The interest savings work the same way as with an offset account while the extra money is sitting in the loan. But the access conditions are very different.
The Core Mechanics: How Each One Saves You Money
Both features reduce the daily loan balance on which interest is calculated. Since most Australian home loans calculate interest daily and charge it monthly, even a modest amount sitting in an offset account or paid ahead via redraw can produce meaningful savings over time.
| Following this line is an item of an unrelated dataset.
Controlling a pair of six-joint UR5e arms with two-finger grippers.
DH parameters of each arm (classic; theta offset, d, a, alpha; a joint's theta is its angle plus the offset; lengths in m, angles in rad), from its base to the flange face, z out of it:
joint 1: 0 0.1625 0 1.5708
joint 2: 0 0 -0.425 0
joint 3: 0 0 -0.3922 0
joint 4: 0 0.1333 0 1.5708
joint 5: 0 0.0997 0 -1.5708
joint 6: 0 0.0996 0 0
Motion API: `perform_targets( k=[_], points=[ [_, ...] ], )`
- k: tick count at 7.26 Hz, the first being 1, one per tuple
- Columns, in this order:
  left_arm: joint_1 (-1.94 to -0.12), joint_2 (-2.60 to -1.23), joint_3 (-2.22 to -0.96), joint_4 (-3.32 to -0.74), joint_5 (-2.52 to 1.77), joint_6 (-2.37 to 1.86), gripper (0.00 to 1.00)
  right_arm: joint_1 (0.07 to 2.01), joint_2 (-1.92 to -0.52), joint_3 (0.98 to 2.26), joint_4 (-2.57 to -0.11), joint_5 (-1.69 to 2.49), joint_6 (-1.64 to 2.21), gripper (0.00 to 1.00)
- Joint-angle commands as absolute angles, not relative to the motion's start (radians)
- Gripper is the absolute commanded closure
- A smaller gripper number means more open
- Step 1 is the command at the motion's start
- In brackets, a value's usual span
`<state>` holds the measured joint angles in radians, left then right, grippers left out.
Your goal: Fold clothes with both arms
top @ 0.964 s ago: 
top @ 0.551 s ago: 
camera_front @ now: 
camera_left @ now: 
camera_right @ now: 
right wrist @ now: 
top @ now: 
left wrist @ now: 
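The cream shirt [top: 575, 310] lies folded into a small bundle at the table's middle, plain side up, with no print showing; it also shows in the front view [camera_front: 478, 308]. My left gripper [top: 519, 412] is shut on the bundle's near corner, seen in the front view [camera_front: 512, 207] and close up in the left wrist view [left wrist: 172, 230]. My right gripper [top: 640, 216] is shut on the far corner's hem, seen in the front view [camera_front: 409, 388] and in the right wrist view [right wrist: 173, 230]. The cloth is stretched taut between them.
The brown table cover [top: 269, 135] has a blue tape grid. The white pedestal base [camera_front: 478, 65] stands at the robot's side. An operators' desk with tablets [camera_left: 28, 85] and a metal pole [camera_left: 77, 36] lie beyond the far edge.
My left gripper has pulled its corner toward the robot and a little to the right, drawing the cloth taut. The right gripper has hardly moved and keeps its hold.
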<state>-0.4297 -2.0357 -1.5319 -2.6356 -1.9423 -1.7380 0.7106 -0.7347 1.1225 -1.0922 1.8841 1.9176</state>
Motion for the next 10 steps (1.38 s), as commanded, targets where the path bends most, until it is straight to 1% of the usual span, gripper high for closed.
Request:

Here is a worked example. Suppose you have a $600,000 home loan at 6.24% per annum with a 30-year term, and you consistently keep $30,000 in an offset account (or ahead in your redraw). Without any offset or extra repayments, your total interest over 30 years would be approximately $789,000. With $30,000 consistently working against the loan, you would save roughly $80,000 to $90,000 in interest and cut around three to four years off your loan term — depending on when you start and how consistently you maintain that balance.
Use CalcPhi's free Offset Account Calculator to see precisely how much your current or planned offset balance could save you over the life of your loan.
Key Differences You Need to Know
Access to Your Money
This is the most important practical difference. Money in an offset account is yours, full stop. There is no red tape, no approval process, and no limit on how many times you can withdraw. You can transfer it out tonight if you want.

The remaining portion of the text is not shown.